Saint Louis University has a campuswide high-performance computing (HPC) cluster (Aries) run by the Research Computing Group for all SLU faculty and students. Data in Science Technologies manages all account requests, technical and support questions. 

Send account requests and technical and support questions hpc@slu.edu. Access Information about the cluster aries.ds.slu.edu/docs/ Please note this link can only be accessed on campus or by VPN.

Aries Specs

Aries has 43 CPU nodes which are a mixture of Dell PowerEdge C6320, C6220 and C6220 IIs. With 20-32 cores, 62 –512 GB of RAM. In total, we have1208 cores. It has two V100 GPU nodes. The cluster is deployed using Rocky Linux 8, Bright Cluster Manager 9.1 and job scheduling using SLURM v20. Aries uses a "Type 1" network where only the head node is accessible from connections external to the cluster. A flat network is used for cluster internalnet and ipmi. There are five 40 Gbps Infiniband switches in a leaf/spine arrangement with four leaf switches connected to the spine. Storage is served over InfiniBand and consists of a Dell ME4084 (220TB), a SuperMicro SuperChassis JBOD (600TB HDD) running ZFS and a SuperMicro SuperStorage nVME JBOF (240TB SSD) running BeeGFS for scratch. SLU provides access over SSH as well as OpenOnDemand (Jupyter Notebooks and R-studio). Users can access software from shared modules, installed using Spac or deploy their custom code in local conda environments. 

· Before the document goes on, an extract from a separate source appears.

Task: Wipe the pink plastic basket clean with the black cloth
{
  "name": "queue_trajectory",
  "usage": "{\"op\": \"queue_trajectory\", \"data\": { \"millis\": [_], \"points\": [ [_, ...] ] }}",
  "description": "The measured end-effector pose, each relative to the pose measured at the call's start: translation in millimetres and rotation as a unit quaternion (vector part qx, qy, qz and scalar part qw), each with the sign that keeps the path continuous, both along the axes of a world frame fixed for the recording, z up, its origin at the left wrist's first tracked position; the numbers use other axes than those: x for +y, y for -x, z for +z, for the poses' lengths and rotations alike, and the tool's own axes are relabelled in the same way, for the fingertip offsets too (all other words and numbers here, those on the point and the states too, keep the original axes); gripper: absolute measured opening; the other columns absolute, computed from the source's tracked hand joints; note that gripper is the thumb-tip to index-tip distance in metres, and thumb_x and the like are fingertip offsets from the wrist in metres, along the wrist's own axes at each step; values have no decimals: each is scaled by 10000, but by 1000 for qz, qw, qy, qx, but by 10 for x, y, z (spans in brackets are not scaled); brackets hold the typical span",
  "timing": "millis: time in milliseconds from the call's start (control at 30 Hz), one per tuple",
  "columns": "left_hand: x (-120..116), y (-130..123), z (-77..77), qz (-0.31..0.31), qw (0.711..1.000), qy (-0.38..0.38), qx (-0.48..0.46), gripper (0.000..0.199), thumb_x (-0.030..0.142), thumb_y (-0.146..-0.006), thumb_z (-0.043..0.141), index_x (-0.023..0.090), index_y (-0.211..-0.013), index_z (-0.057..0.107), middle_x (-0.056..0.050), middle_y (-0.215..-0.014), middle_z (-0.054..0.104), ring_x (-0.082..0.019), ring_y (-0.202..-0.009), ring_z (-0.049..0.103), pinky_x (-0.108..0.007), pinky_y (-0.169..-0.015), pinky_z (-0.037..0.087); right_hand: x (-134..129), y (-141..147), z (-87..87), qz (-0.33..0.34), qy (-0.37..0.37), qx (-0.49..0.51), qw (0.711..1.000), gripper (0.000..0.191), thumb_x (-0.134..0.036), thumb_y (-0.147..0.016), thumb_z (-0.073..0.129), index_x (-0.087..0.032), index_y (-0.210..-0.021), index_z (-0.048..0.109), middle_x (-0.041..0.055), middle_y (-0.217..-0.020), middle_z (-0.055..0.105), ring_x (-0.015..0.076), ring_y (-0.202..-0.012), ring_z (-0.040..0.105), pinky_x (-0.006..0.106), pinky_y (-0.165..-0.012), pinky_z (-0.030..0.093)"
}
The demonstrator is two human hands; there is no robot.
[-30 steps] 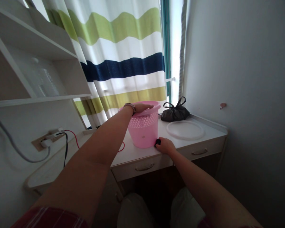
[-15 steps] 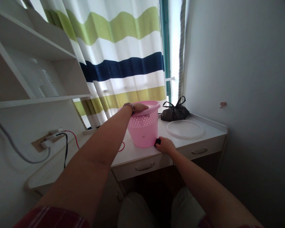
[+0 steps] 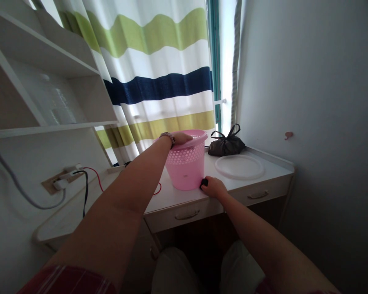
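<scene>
A pink plastic wastebasket (image 3: 185, 173) with a perforated upper band stands upright on the white desk (image 3: 168, 203). My left hand (image 3: 182, 139) lies over its near rim, gripping there; the fingertips inside are partly hidden. By the base of the wastebasket, on its right, my right hand (image 3: 215, 188) is closed around a small black bundle (image 3: 204, 183), its kind too small to make out. A white plastic ring (image 3: 239, 167) lies flat on the desk to the right. Behind the ring sits a tied black plastic bag (image 3: 226, 146).
A red cable (image 3: 158, 189) runs over the desk left of the wastebasket. Plugs fill a wall socket (image 3: 61, 179) at left. White shelves (image 3: 53, 126) overhang that side. A striped curtain (image 3: 159, 90) hangs behind, and a pink hook (image 3: 288, 135) is on the right wall.
Hardly anything differs. Both hands keep their places at the wastebasket, and the view shifts very slightly.
</scene>
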State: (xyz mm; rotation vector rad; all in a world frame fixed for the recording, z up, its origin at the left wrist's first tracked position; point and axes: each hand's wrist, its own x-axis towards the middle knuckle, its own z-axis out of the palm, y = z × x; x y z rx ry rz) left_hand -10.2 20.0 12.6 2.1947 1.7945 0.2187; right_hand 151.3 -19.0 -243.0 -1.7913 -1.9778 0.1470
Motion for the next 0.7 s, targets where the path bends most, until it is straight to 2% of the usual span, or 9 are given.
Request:
{"op": "queue_trajectory", "data": {
  "millis": [100, 367, 533, 700],
  "points": [
    [88, 42, -9, -18, 998, 40, -40, 390, 552, -771, 429, 230, -826, 642, -53, -822, 661, -253, -785, 611, -346, -625, 468, 3, 6, -2, 0, -2, 0, 1000, 361, -474, -751, 503, -212, -982, 594, 88, -928, 642, 235, -849, 584, 290, -685, 379],
    [144, 55, -15, -24, 1000, -8, -14, 401, 549, -784, 419, 208, -802, 629, -61, -834, 655, -255, -812, 594, -352, -688, 454, 17, 10, -14, -1, 3, 3, 1000, 369, -479, -751, 509, -203, -980, 593, 96, -941, 641, 226, -860, 577, 288, -705, 373],
    [133, 62, -28, -19, 999, 13, -36, 383, 552, -768, 436, 224, -810, 628, -59, -856, 653, -256, -795, 600, -362, -658, 460, 36, 7, -42, 2, -8, -2, 1000, 357, -479, -753, 493, -217, -975, 588, 89, -929, 640, 234, -840, 580, 296, -685, 374],
    [139, 70, -33, -31, 998, -5, -45, 384, 546, -754, 449, 214, -824, 628, -58, -899, 654, -244, -761, 602, -352, -633, 455, 66, 0, -72, 6, -11, 0, 1000, 369, -489, -747, 489, -218, -978, 586, 88, -926, 638, 230, -826, 579, 292, -668, 366]
  ]
}}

SLU recently received funding from the NSF Campus Cyberinfrastructure program (award #2430236) for “CC* Compute-Campus: Modernizing Campus Cyberinfrastructure for AI-Enhanced Research and Education (ModernCARE).” This new HPC will have 3 GPU nodes, each with 2 NVIDIA L40S48 GB GPUs and 2 Intel Xeon® Gold 6526Y 2.8G, 16C/32T CPUs and 512 GB of RAM; 3 CPUs each with 2 Intel Xeon® Gold 6526Y 2.8G, 16C/32T CPUs and 1024 GB of RAM and 2 H100 80 GB GPU nodes, each with 2 Intel Xeon® Gold 6526Y 2.8G, 16C/32T CPUs and 1024 GB of RAM. The cluster is deployed using Rocky Linux 8, Bright Cluster Manager 9.1 and job scheduling using SLURM v20. The spine-leaf InfiniBand network based on NIVIDIA’s Quantum HDR InfiniBand 200 Gbps switches and the internal management networking provided by an NVIDIA MSN2201 switch. The GPU-based AI/ML workflows will be able to access 500 TB of BeeGFS storage. This system will be accessible to all SLU users over SSH as well as OpenOnDemand (Jupyter Notebooks and R-studio). It will provide the infrastructure to be readily expanded with additional compute nodes via a condominium model.